List transactions by the average number of bytes modified

The following query returns the transactions sampled in the last hour, ordered by the average number of bytes modified by the transaction.

SELECT fprint,
       read_columns,
       write_constructive_columns,
       write_delete_tables,
       avg_bytes
FROM spanner_sys.txn_stats_top_hour
ORDER BY avg_bytes DESC;
Query output
fprint read_columns write_constructive_columns write_delete_tables avg_bytes
40015598317 [] [] ["Users"] 25286
77848338483 [] [] ["Cars", "Routes"] 12005
20524969030 ["ID", "ADDRESS"] [] ["Users"] 10923

Aggregate statistics

SPANNER_SYS also contains tables to store aggregate data for all the transactions for which Spanner captured statistics in a specific time period:

  • SPANNER_SYS.TXN_STATS_TOTAL_MINUTE: Aggregate statistics for all transactions during 1 minute intervals
  • SPANNER_SYS.TXN_STATS_TOTAL_10MINUTE: Aggregate statistics for all transactions during 10 minute intervals
  • SPANNER_SYS.TXN_STATS_TOTAL_HOUR: Aggregate statistics for all transactions during 1 hour intervals

Aggregate statistics tables have the following properties:

  • Each table contains data for non-overlapping time intervals of the length the table name specifies.

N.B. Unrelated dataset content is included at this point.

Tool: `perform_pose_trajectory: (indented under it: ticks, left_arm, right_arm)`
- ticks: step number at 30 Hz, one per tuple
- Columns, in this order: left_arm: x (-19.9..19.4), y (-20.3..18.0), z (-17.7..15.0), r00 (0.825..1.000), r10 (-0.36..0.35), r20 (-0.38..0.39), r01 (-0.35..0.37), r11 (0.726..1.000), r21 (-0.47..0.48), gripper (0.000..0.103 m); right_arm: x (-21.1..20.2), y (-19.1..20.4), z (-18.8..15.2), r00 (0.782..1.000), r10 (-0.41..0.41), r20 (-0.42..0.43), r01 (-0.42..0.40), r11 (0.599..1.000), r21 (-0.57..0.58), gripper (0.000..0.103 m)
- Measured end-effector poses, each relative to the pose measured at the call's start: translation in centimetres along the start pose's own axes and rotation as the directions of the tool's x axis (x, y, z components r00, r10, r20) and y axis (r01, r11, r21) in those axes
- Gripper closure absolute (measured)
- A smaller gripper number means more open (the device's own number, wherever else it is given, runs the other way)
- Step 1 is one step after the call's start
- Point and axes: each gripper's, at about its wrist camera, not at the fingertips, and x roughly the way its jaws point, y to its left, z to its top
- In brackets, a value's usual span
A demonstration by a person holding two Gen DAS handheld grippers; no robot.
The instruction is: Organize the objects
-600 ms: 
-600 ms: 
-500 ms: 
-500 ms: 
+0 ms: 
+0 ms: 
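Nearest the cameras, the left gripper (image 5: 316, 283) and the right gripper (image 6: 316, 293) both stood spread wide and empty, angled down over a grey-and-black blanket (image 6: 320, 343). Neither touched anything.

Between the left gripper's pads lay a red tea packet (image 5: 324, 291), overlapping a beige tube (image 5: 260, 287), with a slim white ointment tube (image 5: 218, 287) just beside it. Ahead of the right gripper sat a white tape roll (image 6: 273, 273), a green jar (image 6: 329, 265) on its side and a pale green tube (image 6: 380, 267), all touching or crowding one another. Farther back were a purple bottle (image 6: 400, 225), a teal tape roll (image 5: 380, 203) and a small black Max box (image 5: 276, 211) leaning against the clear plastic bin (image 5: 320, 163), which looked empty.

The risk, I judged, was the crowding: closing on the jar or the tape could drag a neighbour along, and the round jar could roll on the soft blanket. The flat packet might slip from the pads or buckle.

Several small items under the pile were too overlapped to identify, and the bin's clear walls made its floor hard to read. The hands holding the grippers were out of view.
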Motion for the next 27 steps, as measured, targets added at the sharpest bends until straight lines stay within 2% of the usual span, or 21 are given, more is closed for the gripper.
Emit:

  • Intervals are based on clock times. 1 minute intervals end on the minute, 10 minute intervals end every 10 minutes starting on the hour, and 1 hour intervals end on the hour.

    For example, at 11:59:30 AM, the most recent intervals available to SQL queries on aggregate transaction statistics are:

    • 1 minute: 11:58:00–11:58:59 AM
    • 10 minute: 11:40:00–11:49:59 AM
    • 1 hour: 10:00:00–10:59:59 AM
  • Each row contains statistics for all transactions executed over the database during the specified interval, aggregated together. There is only one row per time interval.

  • The statistics captured in the SPANNER_SYS.TXN_STATS_TOTAL_* tables might include transactions that Spanner did not capture in the SPANNER_SYS.TXN_STATS_TOP_* tables.

  • Some columns in these tables are exposed as metrics in Cloud Monitoring. The exposed metrics are:

    • Commit attempts count
    • Commit retries count
    • Transaction participants
    • Transaction latencies
    • Bytes written

    For more information, see Spanner metrics.

Table schema

Column name Type Description
INTERVAL_END TIMESTAMP End of the time interval in which this statistic was captured.
ATTEMPT_COUNT INT64 Total number of times that the transactions are attempted, including the attempts that abort before calling `commit`.
COMMIT_ATTEMPT_COUNT INT64 Total number of transaction commit attempts. This must match the number of calls to the transaction's commit method.
COMMIT_ABORT_COUNT INT64 Total number of transaction attempts that were aborted, including those that are aborted before calling the transaction's commit method.
COMMIT_RETRY_COUNT INT64 Number of commit attempts that are retries from previously aborted attempts. A Spanner transaction may have been tried multiple times before it commits due to lock contentions or transient events. A high number of retries relative to commit attempts indicates that there might be issues worth investigating. For more information, see Understanding transactions and commit counts on this page.
COMMIT_FAILED_PRECONDITION_COUNT INT64 Total number of transaction commit attempts that returned failed precondition errors, such as UNIQUE index violations, row already exists, row not found, and so on.
AVG_PARTICIPANTS FLOAT64 Average number of participants in each commit attempt. To learn more about participants, see Life of Spanner Reads & Writes.
AVG_TOTAL_LATENCY_SECONDS FLOAT64 Average seconds taken from the first operation of the transaction to commit/abort.
AVG_COMMIT_LATENCY_SECONDS FLOAT64 Average seconds taken to perform the commit operation.
AVG_BYTES FLOAT64 Average number of bytes written by the transaction.
TOTAL_LATENCY_DISTRIBUTION ARRAY<STRUCT>

A histogram of the total commit latency, which is the time from the first transactional operation start time to the commit or abort time for all transaction attempts.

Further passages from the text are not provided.